== HOW TO COMPLETE THIS TASK ==
Work through the data below and copy out every line where "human" is found.

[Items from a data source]
== Segment start ==

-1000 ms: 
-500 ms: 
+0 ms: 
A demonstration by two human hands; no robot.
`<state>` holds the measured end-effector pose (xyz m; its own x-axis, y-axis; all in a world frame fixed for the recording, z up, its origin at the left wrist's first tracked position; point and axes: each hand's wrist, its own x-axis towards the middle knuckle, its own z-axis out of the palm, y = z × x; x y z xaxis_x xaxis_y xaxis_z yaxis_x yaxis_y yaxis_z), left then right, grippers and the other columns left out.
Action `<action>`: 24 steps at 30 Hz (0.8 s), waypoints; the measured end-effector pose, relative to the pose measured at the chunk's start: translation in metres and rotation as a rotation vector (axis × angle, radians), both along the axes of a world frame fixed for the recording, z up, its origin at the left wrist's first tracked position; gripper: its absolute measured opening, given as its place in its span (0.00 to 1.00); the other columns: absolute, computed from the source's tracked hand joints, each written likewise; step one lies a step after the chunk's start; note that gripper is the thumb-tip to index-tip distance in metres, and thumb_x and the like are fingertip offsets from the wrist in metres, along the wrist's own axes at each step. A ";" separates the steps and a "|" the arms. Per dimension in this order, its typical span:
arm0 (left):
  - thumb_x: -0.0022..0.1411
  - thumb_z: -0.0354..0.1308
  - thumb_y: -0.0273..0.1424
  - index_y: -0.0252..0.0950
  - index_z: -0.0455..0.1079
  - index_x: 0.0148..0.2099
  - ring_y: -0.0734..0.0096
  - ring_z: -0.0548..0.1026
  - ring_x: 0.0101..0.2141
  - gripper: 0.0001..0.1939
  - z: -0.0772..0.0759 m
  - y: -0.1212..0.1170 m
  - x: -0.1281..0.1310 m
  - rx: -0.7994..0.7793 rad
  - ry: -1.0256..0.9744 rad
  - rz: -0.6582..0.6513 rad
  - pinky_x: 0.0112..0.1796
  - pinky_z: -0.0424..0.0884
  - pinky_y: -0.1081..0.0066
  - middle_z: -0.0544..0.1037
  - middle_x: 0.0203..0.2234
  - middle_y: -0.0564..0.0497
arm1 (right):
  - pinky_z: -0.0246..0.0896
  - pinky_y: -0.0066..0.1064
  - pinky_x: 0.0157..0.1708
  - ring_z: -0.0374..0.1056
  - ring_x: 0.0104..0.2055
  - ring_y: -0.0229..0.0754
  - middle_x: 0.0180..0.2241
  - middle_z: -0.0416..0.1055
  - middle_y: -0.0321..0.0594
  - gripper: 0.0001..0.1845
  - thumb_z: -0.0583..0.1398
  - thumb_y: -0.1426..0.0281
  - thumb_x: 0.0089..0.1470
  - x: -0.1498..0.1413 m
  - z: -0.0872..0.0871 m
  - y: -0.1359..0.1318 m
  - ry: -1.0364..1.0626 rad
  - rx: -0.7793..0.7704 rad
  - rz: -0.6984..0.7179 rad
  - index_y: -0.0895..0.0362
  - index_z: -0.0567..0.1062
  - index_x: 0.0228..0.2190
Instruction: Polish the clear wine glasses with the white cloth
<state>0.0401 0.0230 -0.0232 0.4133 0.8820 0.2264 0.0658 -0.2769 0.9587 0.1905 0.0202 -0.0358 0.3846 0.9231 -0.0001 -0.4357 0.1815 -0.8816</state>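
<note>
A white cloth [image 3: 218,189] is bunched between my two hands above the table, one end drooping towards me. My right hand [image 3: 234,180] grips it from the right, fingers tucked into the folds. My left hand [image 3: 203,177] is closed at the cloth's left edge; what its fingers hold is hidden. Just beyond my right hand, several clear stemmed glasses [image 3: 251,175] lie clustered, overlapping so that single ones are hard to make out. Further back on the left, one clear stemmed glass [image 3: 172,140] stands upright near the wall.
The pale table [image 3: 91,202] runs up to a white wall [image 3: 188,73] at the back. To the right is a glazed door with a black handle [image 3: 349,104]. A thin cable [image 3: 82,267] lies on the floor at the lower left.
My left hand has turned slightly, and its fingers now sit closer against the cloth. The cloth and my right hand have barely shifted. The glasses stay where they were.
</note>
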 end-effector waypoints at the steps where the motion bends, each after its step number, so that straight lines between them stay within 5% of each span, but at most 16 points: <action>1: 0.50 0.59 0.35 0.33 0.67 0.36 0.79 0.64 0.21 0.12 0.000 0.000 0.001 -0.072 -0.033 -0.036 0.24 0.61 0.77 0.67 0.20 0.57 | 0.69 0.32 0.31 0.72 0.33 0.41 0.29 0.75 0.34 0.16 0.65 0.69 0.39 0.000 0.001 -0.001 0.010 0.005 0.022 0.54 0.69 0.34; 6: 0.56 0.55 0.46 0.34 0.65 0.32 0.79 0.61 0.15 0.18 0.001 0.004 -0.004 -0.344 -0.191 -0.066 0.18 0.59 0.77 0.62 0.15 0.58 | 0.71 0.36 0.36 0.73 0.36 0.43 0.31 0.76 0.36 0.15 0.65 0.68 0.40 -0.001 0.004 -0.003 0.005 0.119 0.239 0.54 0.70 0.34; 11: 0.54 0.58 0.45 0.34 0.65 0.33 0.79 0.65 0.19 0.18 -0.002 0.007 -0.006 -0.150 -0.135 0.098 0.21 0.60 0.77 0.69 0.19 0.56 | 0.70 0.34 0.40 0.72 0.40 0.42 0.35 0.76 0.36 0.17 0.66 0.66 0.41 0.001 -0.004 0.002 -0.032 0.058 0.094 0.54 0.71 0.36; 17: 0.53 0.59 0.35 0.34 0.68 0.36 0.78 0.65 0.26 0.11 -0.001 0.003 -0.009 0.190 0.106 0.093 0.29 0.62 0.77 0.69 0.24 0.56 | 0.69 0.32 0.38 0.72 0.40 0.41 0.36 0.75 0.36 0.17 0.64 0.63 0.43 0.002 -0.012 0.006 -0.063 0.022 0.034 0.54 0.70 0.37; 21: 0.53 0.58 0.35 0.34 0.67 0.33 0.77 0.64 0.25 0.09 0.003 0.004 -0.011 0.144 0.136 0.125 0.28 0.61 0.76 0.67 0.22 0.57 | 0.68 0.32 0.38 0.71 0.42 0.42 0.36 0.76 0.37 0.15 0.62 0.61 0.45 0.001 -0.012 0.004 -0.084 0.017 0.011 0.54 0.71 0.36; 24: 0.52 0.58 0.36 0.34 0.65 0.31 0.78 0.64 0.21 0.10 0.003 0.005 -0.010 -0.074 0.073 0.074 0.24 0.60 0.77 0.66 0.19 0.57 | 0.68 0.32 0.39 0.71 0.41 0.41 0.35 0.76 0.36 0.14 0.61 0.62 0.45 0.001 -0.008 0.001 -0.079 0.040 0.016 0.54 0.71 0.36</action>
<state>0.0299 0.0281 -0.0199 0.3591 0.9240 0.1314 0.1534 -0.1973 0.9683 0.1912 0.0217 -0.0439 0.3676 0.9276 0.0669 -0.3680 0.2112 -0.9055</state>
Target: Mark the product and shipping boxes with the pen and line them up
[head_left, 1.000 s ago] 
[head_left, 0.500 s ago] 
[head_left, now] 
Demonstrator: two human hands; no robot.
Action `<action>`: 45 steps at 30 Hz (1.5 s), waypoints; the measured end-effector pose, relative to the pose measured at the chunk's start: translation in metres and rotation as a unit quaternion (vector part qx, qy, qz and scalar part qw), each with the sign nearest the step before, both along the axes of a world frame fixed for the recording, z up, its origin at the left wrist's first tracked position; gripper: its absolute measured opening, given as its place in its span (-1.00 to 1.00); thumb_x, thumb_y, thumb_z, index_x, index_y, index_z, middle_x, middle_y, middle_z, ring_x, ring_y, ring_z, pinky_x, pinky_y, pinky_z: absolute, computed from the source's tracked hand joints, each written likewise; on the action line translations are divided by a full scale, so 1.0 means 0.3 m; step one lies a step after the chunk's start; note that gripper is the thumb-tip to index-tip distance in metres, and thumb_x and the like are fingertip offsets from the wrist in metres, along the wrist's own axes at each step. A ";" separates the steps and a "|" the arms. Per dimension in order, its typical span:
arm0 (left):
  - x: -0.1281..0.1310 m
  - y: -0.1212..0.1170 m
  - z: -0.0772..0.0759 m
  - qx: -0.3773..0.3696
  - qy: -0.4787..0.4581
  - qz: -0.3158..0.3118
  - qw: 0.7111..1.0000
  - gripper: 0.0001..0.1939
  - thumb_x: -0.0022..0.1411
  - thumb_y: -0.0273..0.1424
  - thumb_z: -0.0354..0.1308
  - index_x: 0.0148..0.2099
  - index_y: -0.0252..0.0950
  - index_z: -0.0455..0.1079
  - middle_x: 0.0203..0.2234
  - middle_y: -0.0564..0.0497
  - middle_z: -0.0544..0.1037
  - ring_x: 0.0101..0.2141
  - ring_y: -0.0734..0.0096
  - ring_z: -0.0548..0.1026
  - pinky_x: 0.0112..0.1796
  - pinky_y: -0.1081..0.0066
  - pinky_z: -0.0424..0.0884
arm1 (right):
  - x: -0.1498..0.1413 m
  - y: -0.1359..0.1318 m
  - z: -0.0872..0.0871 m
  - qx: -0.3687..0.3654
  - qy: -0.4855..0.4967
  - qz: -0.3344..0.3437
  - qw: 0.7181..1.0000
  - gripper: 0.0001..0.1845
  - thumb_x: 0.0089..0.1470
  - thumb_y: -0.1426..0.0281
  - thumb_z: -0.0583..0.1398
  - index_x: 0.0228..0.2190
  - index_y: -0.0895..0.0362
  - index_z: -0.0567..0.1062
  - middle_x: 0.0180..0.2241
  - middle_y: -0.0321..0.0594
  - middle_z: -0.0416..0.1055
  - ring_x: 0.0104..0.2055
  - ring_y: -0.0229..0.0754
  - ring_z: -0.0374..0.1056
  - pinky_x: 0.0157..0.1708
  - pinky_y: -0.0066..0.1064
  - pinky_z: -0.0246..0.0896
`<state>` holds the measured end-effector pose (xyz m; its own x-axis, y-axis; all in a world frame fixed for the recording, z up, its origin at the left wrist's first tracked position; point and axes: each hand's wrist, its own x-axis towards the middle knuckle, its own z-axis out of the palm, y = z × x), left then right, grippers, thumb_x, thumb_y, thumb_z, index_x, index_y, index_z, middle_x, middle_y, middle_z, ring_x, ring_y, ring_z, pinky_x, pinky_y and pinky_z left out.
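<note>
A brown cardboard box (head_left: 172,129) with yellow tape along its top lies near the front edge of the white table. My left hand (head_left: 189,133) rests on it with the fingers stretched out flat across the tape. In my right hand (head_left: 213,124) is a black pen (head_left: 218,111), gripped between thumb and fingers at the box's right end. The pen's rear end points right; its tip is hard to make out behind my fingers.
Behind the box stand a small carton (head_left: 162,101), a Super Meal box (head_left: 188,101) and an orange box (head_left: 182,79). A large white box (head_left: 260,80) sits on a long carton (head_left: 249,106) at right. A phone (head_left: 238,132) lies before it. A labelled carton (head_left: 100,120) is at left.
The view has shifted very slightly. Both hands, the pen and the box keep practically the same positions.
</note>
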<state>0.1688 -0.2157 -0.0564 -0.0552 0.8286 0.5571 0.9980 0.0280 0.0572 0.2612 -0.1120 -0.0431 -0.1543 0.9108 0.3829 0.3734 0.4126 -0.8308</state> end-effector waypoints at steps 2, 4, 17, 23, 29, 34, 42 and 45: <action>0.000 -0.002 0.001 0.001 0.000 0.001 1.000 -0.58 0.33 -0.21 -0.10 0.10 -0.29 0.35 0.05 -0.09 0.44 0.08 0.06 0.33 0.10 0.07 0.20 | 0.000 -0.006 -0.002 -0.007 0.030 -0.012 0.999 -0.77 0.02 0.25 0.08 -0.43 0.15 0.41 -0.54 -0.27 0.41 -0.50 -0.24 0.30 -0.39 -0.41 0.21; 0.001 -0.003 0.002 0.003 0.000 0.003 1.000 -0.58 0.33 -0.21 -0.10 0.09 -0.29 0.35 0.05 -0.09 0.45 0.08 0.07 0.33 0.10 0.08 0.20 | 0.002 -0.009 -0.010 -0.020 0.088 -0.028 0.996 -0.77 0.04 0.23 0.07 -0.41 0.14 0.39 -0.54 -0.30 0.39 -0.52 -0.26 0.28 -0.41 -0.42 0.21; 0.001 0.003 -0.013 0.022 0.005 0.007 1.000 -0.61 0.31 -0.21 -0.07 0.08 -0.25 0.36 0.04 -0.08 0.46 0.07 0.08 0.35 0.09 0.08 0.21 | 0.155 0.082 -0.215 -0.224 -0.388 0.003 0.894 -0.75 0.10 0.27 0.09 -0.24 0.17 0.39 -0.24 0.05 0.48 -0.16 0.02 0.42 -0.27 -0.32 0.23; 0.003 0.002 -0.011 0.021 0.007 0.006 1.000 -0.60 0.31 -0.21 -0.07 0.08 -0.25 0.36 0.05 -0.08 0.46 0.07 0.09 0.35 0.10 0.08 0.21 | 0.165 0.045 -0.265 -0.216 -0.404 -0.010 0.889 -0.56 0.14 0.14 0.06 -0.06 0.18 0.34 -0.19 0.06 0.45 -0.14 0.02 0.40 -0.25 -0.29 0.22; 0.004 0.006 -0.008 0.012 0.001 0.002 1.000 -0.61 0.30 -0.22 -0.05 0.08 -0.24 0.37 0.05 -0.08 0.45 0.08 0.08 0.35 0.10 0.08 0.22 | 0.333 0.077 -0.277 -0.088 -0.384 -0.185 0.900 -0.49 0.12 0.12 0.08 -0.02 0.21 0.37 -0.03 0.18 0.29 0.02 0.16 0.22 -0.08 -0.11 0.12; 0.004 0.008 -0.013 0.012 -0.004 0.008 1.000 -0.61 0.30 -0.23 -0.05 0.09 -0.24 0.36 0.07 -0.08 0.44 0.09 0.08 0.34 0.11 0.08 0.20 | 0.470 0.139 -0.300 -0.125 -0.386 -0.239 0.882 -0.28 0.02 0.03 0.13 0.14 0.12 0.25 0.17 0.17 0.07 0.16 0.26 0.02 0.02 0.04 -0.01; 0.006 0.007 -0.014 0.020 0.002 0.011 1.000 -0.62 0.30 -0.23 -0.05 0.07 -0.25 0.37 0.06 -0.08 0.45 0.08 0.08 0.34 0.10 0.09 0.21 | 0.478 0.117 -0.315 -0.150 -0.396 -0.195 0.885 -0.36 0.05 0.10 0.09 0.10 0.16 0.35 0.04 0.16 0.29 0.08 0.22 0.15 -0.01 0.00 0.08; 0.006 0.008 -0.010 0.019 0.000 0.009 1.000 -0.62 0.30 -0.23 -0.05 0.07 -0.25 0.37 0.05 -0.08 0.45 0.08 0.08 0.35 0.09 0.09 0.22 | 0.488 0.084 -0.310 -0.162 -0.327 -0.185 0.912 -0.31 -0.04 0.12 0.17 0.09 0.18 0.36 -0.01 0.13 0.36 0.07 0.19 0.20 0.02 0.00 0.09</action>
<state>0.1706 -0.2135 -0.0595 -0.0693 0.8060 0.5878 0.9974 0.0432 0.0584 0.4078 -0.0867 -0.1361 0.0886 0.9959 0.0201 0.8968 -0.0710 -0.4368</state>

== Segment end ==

== ANSWER SPACE ==
A demonstration by two human hands; no robot.
Demonstrator: two human hands; no robot.

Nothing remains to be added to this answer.